Las consecuencias de la aplicación de esta globalización elitario-neoliberal, su acumulación de poder y riqueza en manos del 1%, las desigualdades injustificables, la crisis medioambiental y alimentaria, más las dificultades en el diario vivir de las mayorías, han llevado a protestas, manifestaciones y expresiones de un malestar profundo aquí, al sur del mundo, pero también en el norte desarrollado.
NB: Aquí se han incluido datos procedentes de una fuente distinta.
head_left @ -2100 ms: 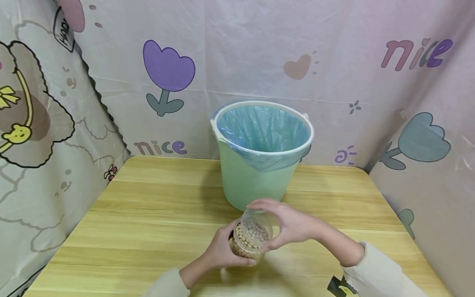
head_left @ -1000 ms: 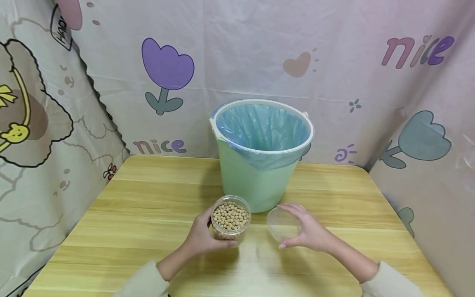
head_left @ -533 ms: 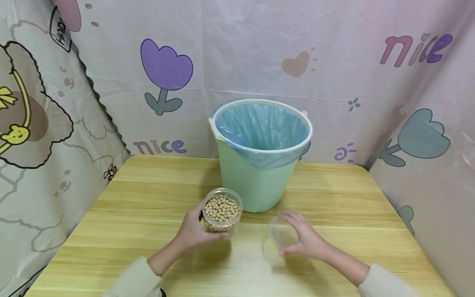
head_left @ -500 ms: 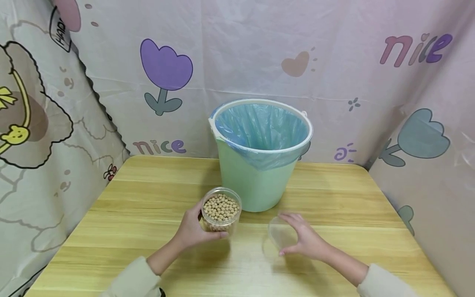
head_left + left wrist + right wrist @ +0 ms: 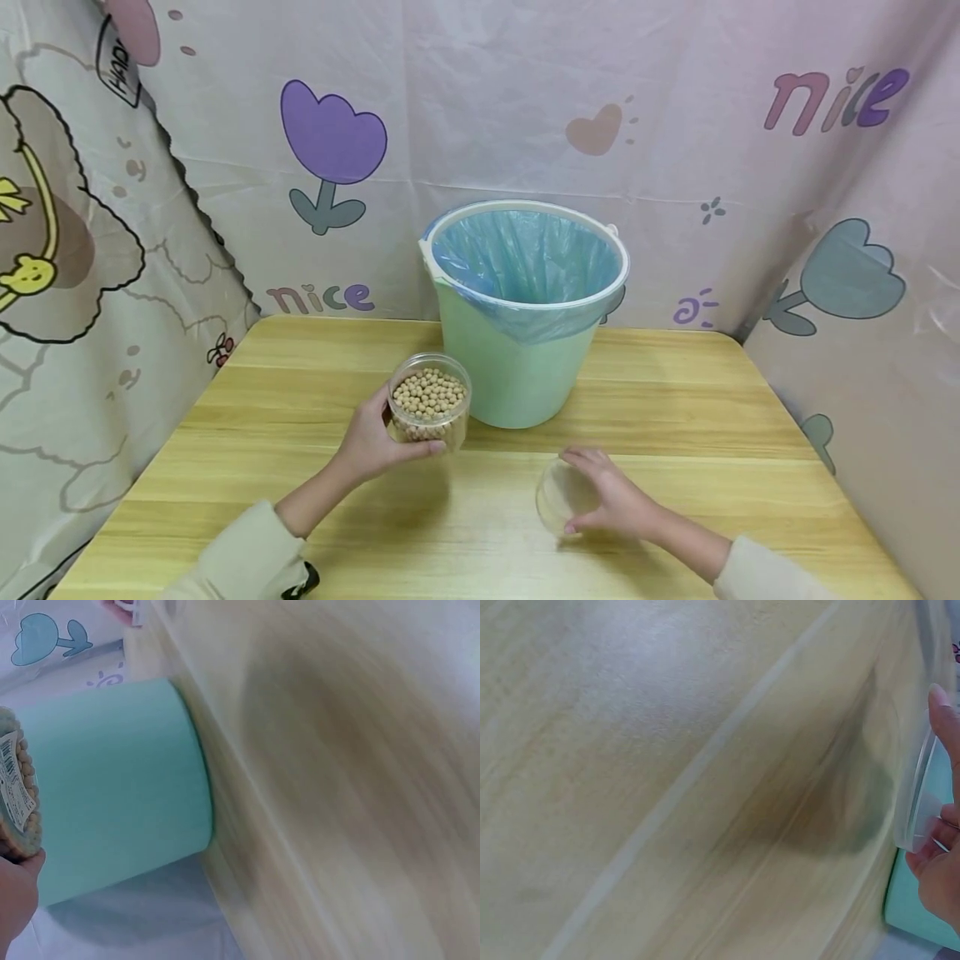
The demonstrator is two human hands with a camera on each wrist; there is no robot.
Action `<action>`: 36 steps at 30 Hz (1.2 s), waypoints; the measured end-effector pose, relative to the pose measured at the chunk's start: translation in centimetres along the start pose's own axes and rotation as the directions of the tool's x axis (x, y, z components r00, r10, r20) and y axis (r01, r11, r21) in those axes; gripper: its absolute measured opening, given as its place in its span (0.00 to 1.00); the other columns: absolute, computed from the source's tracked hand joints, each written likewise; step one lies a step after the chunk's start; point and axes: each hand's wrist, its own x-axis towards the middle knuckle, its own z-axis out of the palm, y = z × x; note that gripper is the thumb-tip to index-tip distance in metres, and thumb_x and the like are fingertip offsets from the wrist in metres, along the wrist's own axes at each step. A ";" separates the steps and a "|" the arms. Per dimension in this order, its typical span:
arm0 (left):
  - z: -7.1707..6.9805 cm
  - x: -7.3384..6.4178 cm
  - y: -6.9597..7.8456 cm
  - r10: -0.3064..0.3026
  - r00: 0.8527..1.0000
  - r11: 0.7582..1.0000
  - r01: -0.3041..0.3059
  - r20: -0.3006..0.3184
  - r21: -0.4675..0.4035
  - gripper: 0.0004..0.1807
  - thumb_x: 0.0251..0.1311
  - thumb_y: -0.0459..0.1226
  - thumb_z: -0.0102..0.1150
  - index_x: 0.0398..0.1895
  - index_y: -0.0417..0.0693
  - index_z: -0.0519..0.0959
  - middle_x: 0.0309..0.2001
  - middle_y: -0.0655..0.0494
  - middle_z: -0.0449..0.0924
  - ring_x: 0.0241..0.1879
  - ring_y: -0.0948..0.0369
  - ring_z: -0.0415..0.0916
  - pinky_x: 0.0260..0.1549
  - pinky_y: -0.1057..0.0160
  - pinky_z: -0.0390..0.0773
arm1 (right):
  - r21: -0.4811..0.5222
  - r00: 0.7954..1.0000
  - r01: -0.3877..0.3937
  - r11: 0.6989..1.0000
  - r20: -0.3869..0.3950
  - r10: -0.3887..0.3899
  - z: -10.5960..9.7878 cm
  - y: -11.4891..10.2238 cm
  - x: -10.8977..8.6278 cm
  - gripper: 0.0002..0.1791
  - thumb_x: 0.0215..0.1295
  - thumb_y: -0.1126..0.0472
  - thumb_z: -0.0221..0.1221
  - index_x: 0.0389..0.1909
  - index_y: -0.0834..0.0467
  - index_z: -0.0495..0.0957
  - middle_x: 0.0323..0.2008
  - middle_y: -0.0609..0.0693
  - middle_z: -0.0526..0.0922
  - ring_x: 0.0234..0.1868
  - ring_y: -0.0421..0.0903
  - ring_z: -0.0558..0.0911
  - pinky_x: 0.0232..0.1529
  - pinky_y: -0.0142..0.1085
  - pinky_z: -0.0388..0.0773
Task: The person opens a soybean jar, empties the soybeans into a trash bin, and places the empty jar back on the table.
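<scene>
- While the fingers and thumb of the left hand (image 5: 375, 440) grasp the side of a clear, round plastic jar (image 5: 431, 430), the jar's uncovered mouth faces up, raised off the table.
- Round, pale tan beans (image 5: 429, 393) fill the jar nearly to its rim; the left wrist view catches a white printed label (image 5: 15, 784) with a barcode on it.
- Across from it, the fingers and thumb of the right hand (image 5: 618, 502) pinch a thin, clear plastic lid (image 5: 558, 498) by opposite edges, the disc tilted, nearer the person than the jar. I can't tell whether its lower edge touches the wood.
- The 2 hands are well apart, each coming out of a cream sleeve (image 5: 243, 554); something black (image 5: 302, 581) shows by the left cuff.
- Just beyond the jar and a little right of it stands a pale green plastic bucket (image 5: 517, 367) with a white rim. From where I stand, I can't say whether jar and bucket touch.
- A translucent blue plastic bag (image 5: 532, 258) lines the bucket and folds over its rim.
- Under everything is a yellowish wood-grain table (image 5: 277, 417).
- Behind hangs a pale printed cloth (image 5: 480, 100) with 1 purple tulip and the word "nice" in 2 places.
</scene>
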 end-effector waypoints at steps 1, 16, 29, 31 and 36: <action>-0.2 0.2 0.1 -0.004 1.000 1.000 0.004 -0.002 0.000 0.49 0.31 0.33 0.76 0.62 0.32 0.63 0.54 0.38 0.73 0.53 0.45 0.74 0.52 0.62 0.77 | 0.001 1.000 -0.001 1.000 0.003 0.001 0.1 0.0 0.0 0.51 0.31 0.52 0.74 0.60 0.69 0.65 0.59 0.64 0.69 0.59 0.61 0.69 0.56 0.58 0.70; -2.7 2.8 2.5 0.008 0.999 1.000 -0.008 -0.041 0.005 0.44 0.33 0.30 0.74 0.60 0.32 0.65 0.53 0.37 0.74 0.52 0.46 0.74 0.50 0.64 0.78 | -0.021 0.997 0.033 0.999 0.073 -0.031 1.1 1.3 -0.8 0.55 0.35 0.39 0.70 0.60 0.70 0.64 0.60 0.63 0.68 0.60 0.59 0.68 0.57 0.55 0.70; -4.7 4.5 4.1 -0.068 0.997 0.996 0.070 -0.044 0.062 0.44 0.39 0.33 0.73 0.63 0.35 0.62 0.56 0.38 0.71 0.56 0.46 0.71 0.55 0.51 0.74 | -0.036 0.996 0.006 0.999 0.088 -0.003 1.3 1.2 -0.9 0.58 0.30 0.46 0.74 0.64 0.68 0.60 0.63 0.65 0.64 0.63 0.61 0.64 0.59 0.57 0.67; -4.8 4.8 4.3 -0.068 0.996 0.995 0.072 -0.050 0.068 0.43 0.40 0.33 0.72 0.63 0.36 0.62 0.57 0.38 0.71 0.56 0.46 0.71 0.55 0.50 0.74 | -0.034 0.997 0.008 0.999 0.072 -0.005 1.2 1.2 -0.9 0.58 0.31 0.46 0.73 0.64 0.68 0.60 0.63 0.66 0.63 0.63 0.62 0.63 0.59 0.58 0.67; -5.1 5.3 4.6 -0.076 0.995 0.993 0.082 -0.071 0.086 0.43 0.40 0.33 0.73 0.62 0.37 0.63 0.56 0.39 0.71 0.56 0.47 0.72 0.54 0.50 0.74 | -0.025 1.000 -0.001 1.000 -0.031 0.001 0.7 0.9 -0.4 0.51 0.43 0.45 0.69 0.64 0.69 0.60 0.62 0.67 0.64 0.62 0.64 0.65 0.59 0.58 0.67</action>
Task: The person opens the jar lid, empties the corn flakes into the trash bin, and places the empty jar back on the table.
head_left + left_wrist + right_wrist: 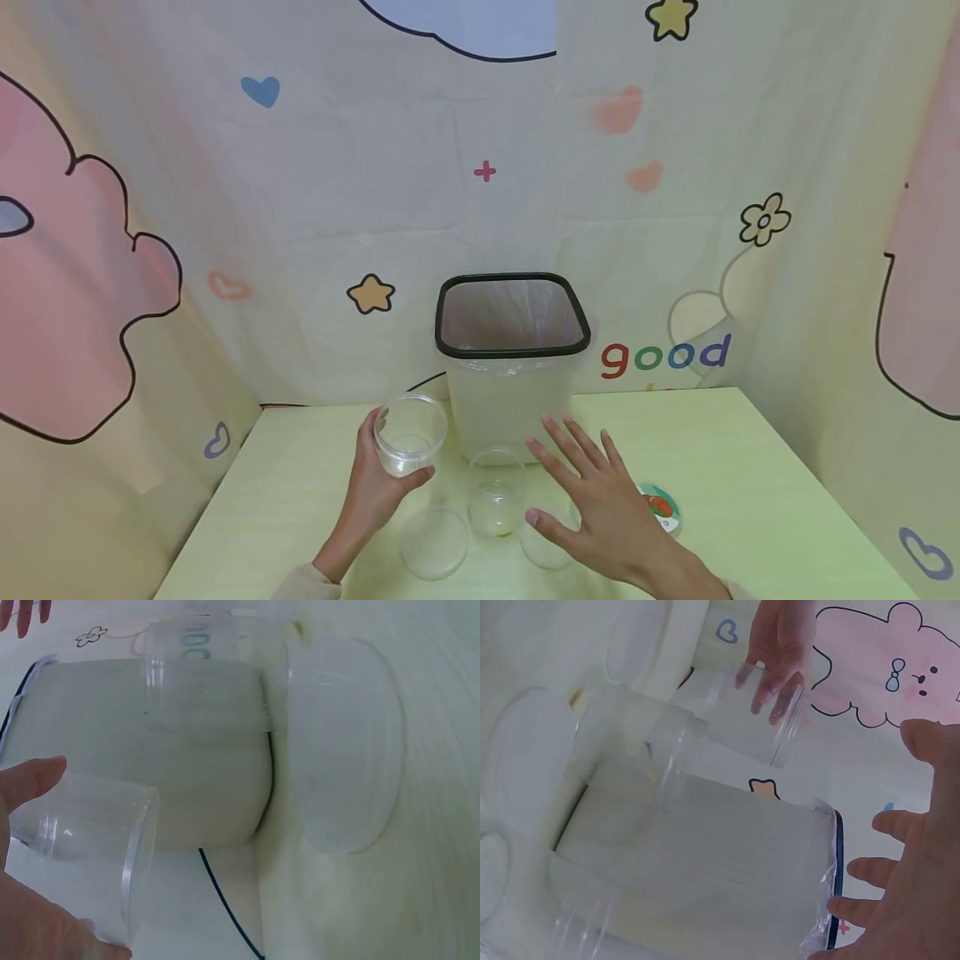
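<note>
My left hand [375, 487] grips a clear round plastic tub [411, 446] by its side, thumb at the front, raised in front of the bin. The tub's mouth faces up and nothing shows inside it. My right hand [611, 512] is spread with fingers straight, palm down, holding nothing. Between the hands a second clear tub [497, 487] stands upright on the table. A clear round lid [433, 543] lies at its left front; another clear lid [546, 546] lies at its right, partly covered by my right thumb.
A bin [510, 408] with a black rim and plastic liner stands against the back cloth. Right of my right hand sits a round green-and-white piece printed with red fruit [662, 506], partly hidden. Another clear tub [577, 915] appears low in the right wrist view. Printed cloth walls enclose the table [720, 450].
</note>
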The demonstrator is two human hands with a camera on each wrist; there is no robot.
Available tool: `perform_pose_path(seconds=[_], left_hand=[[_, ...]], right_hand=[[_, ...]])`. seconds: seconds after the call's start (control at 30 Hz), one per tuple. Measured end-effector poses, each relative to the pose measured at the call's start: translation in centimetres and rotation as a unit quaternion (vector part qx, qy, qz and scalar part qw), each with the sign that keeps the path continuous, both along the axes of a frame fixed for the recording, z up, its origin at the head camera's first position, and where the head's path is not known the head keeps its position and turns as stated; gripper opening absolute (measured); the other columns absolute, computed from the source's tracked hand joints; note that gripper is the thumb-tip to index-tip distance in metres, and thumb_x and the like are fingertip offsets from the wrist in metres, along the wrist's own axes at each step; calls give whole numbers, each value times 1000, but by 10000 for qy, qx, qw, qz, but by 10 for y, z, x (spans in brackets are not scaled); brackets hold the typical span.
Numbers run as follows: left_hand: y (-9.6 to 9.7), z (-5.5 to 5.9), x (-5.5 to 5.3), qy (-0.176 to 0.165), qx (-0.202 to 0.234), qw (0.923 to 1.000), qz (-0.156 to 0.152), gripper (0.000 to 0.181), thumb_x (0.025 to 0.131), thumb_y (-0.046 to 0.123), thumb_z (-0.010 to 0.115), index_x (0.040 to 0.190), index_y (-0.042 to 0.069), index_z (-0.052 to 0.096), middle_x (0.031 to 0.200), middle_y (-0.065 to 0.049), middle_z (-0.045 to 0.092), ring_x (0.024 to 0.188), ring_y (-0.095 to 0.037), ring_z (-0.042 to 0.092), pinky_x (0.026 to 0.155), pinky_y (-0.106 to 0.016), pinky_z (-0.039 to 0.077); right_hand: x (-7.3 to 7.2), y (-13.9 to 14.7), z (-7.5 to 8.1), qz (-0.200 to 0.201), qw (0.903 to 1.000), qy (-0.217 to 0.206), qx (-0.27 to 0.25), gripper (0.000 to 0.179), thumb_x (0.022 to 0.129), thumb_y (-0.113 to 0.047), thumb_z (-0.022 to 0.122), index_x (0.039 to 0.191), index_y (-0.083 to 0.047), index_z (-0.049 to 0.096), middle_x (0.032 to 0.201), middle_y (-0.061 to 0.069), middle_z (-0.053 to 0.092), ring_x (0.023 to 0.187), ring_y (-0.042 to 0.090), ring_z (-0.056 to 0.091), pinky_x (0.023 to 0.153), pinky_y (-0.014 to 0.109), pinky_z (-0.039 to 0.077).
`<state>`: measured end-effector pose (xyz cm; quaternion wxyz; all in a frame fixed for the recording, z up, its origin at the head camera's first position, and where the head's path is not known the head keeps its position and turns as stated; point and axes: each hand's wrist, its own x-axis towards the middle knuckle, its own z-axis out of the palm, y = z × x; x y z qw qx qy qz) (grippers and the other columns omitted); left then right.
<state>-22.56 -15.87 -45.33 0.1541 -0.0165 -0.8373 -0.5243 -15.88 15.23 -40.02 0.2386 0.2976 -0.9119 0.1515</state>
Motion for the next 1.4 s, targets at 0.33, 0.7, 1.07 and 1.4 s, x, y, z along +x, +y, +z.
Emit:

Sin embargo, esas protestas y malestares no han logrado cuajar por ahora en un movimiento de democratización real de la vida cotidiana y las instituciones existentes. Quizá no hemos logrado comprender ni pensar de manera suficiente el alcance de la hegemonía en las prácticas que ha tenido la razón neoliberalista y su aliada, las nuevas tecnologías. Parafraseando a Bourdieu, la instauración de un mundo de darwininismo moral es uno que encuentra su adhesión al trabajo o a la empresa, no solo en la inseguridad, el sufrimiento y el stress, sino también en la complicidad que manifiestan los hábitus precarizados a todos los niveles de la escala social. Agrega al respecto: “El fundamento último de todo este orden económico orientado por la libertad de los individuos está en la violencia estructural de la cesantía, de la precariedad y del miedo que inspira la amenaza de perder el trabajo”, y, por tanto, el temor de pasar a engrosar el ejército de reservas de los cesantes.

Apenas se vislumbró en el texto propuesto por la Convención Constituyente, por ejemplo, la posibilidad de modificar los ejes de actuación personales e institucionales, la propaganda por el Rechazo recogió hábilmente –ocultándose además– el lobo del miedo a perder sus propiedades y sus deudas, la incertidumbre de lo nuevo, las imágenes repetidas del desorden y la delincuencia. Y, entonces, por ahora, dejemos todo como está, no vaya a ser que el remedio resulte peor que la enfermedad.

Es de lamentar que esta dimensión societal más profunda de los modos de vida, de la eticidad, no merezca una atención suficiente –salvo como castigo a corruptos o prédica desde púlpitos, religiosos o laicos– en la búsqueda de opciones alternativas al modelo actual. Por lo mismo resulta inconducente hacer recaer la responsabilidad de la derrota en el plebiscito de salida a las clases subalternas, porque eso es desconocer que en nuestra sociedad el ethos que organiza la vida, las expectativas y las necesidades populares, está moldeado por el neoliberalismo imperante.

Este ha logrado la desintegración de las organizaciones culturales y sociales que venían desde antes del 73, la vida de las clases subalternas, produciendo con ello “una atomización generalizada de la sociedad misma”, y –como bien dice Miras Albarrán (a quién sigo en estas reflexiones)– “un mundo de individualidades aisladas, que es lo que nos vuelve impotentes”. Sin comunidad parece que no hay República…

Pablo Salvat
Licenciado en Filosofía y doctor en Filosofía Política. Profesor del Departamento de Ciencia Política y Relaciones Internacionales de la Universidad Alberto Hurtado.